--- START ---

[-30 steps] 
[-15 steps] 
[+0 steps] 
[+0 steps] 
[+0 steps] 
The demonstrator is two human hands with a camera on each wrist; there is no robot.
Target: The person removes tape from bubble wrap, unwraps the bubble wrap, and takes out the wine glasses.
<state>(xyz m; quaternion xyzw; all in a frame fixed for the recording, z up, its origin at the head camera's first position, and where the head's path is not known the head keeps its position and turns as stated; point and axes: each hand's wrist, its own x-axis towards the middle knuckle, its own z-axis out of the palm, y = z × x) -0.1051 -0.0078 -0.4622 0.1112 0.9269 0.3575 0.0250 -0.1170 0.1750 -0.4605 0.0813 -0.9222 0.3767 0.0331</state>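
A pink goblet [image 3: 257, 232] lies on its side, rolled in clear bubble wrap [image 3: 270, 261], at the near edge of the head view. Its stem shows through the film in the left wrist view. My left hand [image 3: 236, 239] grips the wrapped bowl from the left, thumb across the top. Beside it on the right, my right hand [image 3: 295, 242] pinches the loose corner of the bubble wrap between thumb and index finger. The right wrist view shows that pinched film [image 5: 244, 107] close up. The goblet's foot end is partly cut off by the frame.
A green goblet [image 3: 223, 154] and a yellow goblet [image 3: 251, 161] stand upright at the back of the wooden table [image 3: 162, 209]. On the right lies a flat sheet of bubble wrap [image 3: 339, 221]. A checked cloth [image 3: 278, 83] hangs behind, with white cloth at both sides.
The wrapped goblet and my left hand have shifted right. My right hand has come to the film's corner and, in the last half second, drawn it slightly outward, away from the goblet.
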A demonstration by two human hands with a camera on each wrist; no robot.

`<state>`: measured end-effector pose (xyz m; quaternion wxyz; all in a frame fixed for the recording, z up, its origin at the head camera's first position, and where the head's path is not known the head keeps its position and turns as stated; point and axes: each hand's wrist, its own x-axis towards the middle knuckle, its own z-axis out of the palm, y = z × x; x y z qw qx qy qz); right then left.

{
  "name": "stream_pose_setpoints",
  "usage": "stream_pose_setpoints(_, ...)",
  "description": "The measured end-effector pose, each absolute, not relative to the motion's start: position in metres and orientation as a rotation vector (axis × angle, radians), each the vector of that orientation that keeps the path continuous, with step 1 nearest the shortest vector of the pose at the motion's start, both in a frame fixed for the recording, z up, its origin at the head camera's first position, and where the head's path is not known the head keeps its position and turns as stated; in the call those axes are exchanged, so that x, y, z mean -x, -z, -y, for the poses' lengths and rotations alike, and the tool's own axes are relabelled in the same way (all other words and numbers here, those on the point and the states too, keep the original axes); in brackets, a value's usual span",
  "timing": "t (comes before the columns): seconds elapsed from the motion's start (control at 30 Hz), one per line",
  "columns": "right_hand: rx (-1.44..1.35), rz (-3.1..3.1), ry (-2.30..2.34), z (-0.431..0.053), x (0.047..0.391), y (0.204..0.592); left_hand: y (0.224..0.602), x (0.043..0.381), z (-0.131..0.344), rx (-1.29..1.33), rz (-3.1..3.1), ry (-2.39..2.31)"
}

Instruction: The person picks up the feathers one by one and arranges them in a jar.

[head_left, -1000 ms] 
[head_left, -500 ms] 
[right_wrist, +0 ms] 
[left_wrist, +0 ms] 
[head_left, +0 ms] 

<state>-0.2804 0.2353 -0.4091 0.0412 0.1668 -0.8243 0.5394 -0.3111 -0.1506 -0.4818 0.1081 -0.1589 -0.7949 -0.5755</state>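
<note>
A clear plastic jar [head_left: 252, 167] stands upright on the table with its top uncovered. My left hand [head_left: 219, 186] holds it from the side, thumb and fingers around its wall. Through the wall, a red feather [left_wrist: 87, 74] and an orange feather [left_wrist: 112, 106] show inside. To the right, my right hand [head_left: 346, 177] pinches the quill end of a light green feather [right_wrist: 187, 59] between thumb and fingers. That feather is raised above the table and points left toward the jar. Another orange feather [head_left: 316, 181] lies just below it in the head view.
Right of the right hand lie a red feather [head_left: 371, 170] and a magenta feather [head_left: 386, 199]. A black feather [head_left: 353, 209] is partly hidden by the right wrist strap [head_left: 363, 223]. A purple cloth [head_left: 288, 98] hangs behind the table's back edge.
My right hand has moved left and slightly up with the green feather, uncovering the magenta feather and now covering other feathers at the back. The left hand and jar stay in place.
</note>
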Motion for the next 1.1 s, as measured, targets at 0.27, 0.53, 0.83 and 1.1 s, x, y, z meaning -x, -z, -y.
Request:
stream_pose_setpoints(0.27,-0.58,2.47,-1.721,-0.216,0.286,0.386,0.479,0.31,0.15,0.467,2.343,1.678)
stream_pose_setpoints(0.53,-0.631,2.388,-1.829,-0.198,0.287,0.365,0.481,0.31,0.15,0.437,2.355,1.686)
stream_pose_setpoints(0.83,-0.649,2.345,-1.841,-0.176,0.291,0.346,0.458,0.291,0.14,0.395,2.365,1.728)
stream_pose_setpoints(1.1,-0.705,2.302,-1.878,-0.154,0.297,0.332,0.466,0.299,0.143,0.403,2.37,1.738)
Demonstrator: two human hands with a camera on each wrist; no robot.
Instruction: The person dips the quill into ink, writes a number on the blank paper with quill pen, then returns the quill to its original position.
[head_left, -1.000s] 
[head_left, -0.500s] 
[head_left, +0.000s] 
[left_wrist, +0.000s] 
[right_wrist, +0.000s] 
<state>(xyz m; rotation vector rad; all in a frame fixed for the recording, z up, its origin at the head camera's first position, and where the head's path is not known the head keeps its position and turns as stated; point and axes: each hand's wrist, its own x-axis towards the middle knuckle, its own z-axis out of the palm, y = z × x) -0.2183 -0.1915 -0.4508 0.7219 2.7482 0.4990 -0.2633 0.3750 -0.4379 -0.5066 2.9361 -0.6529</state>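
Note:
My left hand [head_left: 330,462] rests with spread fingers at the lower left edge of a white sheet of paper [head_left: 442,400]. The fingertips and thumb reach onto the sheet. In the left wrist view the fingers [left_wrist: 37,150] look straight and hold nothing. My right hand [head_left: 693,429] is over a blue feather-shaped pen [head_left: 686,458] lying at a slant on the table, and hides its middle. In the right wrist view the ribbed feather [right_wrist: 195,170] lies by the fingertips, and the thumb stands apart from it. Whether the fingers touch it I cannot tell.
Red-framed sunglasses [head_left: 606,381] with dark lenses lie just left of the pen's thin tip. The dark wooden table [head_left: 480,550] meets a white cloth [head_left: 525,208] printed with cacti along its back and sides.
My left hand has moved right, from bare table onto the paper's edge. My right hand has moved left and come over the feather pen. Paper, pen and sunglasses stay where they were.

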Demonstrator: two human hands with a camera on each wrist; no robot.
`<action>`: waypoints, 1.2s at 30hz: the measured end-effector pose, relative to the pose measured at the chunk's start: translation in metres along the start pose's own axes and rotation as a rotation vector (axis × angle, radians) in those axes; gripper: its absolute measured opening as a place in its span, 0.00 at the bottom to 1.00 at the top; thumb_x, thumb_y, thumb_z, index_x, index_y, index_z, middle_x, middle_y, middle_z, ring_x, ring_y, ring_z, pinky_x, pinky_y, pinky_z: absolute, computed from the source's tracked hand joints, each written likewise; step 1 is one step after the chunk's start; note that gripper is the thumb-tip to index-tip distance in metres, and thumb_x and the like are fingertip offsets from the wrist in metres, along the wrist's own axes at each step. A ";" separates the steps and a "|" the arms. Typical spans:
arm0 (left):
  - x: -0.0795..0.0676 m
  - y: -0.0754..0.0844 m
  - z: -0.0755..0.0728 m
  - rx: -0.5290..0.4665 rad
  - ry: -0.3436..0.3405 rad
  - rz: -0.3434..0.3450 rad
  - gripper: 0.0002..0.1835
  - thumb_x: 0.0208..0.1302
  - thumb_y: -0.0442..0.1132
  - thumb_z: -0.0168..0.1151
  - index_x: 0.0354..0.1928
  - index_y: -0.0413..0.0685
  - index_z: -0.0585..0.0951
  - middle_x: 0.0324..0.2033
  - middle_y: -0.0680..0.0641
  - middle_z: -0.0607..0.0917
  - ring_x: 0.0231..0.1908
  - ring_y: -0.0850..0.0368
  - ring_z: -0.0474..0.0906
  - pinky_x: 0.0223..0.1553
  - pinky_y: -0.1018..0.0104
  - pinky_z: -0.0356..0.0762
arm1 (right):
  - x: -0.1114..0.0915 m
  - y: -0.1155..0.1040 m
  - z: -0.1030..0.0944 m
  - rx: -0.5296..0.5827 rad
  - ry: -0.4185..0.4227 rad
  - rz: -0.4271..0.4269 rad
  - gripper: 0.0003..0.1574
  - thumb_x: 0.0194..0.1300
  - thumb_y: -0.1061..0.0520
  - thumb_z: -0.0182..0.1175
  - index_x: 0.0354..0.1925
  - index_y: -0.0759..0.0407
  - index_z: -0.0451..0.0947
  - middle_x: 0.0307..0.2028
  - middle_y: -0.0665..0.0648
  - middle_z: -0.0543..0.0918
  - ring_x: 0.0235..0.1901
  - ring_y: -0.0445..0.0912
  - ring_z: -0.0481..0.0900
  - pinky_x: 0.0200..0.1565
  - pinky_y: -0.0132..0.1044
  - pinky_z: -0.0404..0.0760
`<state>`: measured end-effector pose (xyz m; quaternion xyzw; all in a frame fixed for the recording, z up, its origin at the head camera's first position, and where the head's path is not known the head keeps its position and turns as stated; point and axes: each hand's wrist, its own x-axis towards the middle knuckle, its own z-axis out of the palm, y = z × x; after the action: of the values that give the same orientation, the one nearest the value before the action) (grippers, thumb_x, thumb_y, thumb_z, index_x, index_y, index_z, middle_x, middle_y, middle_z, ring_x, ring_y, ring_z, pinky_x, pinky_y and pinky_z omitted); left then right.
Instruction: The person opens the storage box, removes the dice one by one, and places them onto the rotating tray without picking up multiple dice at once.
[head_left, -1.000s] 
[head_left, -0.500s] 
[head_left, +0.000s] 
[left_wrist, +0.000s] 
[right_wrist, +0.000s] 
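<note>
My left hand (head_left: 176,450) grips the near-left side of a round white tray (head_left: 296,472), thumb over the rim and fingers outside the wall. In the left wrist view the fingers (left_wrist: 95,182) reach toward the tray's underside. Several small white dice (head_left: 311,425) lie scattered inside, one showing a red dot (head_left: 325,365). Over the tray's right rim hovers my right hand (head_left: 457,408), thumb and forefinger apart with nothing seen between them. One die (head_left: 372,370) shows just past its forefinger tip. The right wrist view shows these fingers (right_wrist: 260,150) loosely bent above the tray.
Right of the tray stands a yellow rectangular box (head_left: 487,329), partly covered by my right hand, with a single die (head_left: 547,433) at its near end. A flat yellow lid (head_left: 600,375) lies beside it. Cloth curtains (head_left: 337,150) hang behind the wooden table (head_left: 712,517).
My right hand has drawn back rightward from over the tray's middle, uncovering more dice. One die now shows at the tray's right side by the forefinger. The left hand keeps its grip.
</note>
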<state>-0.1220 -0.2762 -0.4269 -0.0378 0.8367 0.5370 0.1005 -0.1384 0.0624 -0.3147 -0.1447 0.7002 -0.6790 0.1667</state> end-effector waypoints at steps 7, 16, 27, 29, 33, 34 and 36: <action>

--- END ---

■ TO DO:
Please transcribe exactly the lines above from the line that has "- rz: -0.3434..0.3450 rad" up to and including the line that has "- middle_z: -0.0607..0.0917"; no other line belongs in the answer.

■ COMPLETED EXERCISE:
  - rz: -0.3434..0.3450 rad
  - gripper: 0.0002..0.1835
  - thumb_x: 0.0208..0.1302
  - thumb_y: -0.0442..0.1132
  - thumb_z: -0.0168..0.1151
  - index_x: 0.0354..0.1928
  - index_y: -0.0413..0.0685
  - index_z: -0.0585..0.0951
  - middle_x: 0.0324..0.2033
  - middle_y: -0.0680..0.0641
  - middle_z: -0.0607..0.0917

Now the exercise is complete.